▸ Entries shown:
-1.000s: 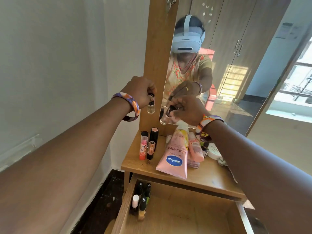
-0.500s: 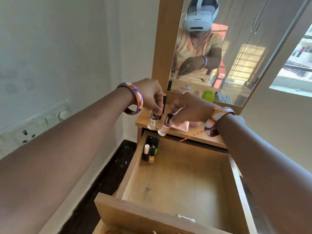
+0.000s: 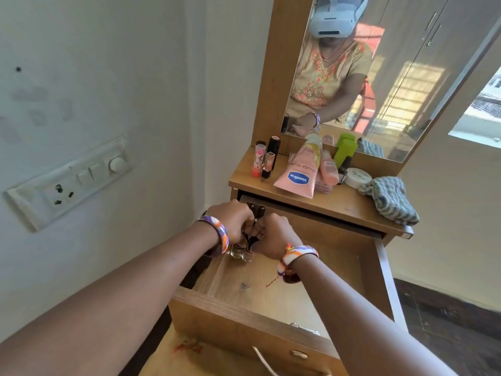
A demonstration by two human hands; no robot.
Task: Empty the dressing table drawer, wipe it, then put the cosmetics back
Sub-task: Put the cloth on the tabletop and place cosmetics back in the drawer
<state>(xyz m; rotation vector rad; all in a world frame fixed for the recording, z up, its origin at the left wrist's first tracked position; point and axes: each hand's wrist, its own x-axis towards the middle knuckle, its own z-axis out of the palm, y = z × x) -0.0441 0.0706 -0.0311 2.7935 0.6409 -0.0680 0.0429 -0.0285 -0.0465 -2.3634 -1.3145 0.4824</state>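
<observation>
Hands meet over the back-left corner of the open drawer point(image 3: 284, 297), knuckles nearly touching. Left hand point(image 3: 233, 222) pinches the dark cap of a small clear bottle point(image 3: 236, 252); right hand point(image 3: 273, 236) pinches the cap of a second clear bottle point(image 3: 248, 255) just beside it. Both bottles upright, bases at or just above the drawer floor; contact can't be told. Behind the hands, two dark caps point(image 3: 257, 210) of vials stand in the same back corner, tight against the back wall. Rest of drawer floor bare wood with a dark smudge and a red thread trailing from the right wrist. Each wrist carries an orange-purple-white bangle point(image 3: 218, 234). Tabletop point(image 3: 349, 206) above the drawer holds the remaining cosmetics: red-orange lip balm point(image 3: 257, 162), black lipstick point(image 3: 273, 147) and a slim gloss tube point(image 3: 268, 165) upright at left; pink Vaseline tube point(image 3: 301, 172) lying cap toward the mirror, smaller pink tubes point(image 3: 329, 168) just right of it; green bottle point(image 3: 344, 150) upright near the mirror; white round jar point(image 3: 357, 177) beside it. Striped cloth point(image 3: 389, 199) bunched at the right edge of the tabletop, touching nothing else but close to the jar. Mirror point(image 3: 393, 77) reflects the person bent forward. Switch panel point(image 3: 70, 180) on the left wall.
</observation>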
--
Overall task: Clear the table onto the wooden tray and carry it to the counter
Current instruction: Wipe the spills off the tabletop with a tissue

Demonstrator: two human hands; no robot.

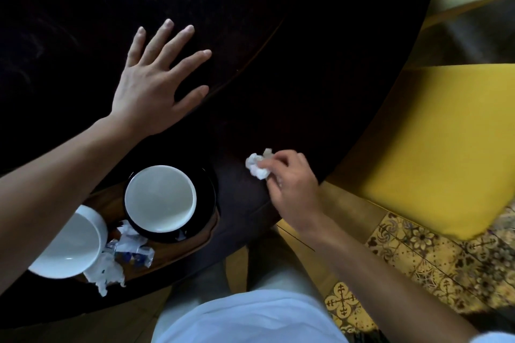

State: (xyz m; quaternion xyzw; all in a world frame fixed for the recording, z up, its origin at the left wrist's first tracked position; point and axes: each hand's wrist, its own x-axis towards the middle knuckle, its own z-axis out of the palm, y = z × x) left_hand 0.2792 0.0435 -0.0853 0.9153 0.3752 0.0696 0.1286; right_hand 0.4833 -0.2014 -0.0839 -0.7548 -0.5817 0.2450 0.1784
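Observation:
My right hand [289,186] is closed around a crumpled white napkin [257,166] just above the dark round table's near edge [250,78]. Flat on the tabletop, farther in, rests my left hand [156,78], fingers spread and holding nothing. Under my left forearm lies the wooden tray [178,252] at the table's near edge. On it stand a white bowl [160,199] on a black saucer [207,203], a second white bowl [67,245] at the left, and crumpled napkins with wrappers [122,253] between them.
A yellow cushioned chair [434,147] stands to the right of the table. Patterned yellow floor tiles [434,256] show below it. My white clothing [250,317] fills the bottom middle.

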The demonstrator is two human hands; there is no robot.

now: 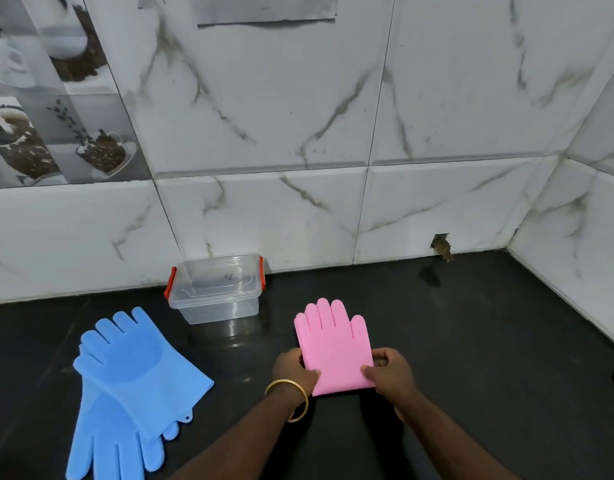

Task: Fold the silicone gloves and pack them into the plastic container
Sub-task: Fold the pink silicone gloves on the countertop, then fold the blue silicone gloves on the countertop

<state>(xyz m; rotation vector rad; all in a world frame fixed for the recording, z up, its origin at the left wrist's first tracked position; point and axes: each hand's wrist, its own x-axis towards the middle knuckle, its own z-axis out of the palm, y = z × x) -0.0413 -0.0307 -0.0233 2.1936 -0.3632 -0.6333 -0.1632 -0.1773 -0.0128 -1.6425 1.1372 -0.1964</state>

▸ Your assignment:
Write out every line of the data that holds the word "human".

▸ Solution to the problem:
A demonstration by two human hands; no robot.
Demonstrator: two human hands; no robot.
The demonstrator is two human hands; there is no robot.

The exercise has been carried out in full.